Souvent les gens ne comprennent pas l’humour médical…

C. E. L’humour noir est une protection. Une grande partie de mon public, ce sont des soignants. Après le spectacle, je reste pour discuter avec ceux qui le souhaitent et les retours sont toujours positifs. Sur les réseaux sociaux, j’ai de super soutiens. « Continue, tu nous fais du bien », « Avant de partir au boulot, je regarde tes vidéos, ça me donne la pêche » ou, à l’inverse, « J’ai passé une journée de merde, ta vidéo m’a fait du bien ».
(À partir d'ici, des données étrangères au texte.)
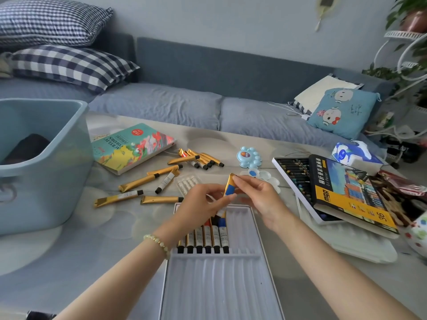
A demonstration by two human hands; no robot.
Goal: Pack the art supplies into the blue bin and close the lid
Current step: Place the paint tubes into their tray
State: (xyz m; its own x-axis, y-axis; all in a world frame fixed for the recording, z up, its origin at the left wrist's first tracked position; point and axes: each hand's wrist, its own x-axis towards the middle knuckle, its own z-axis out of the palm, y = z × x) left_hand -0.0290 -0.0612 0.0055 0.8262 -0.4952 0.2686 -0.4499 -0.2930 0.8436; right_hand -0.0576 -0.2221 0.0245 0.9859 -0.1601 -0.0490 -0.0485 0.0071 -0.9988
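Note:
A gold paint tube with a blue band (230, 187) is held above the white slotted tray (245, 229). My left hand (203, 204) pinches its lower end and my right hand (258, 192) grips its top. Several tubes (208, 236) lie in the tray's slots on the left. More gold tubes (147, 181) are scattered on the table, with a cluster (201, 157) further back. The acrylic colours box lid (131, 147) lies behind them. The blue bin (41, 162) stands open at the left, with something dark inside.
An oil pastel box (346, 192) lies open at the right, beside a tissue pack (355, 155). A blue flower palette (249, 157) and a white palette (265, 176) sit behind my hands. A sofa with cushions runs along the back.

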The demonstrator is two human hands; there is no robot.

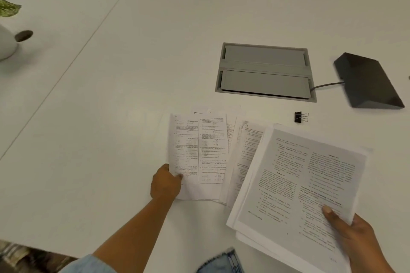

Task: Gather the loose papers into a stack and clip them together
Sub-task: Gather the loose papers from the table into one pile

Avec le Covid, l’opinion a quand même pris la mesure des difficultés de votre profession ?

C. E. Certains, sûrement. Les autres disent qu’on fait juste notre taf. Ce qui n’est pas faux. On n’a pas été pris en traître. Je sais que quand les infirmières viennent au spectacle avec leur chéri, ils me disent qu’ils ne croyaient pas ce qu’elles leur racontaient. Avec mon spectacle, ils comprennent qu’on fait vraiment un métier de dingue. C’est cool de marquer les esprits… et d’en rire avec eux.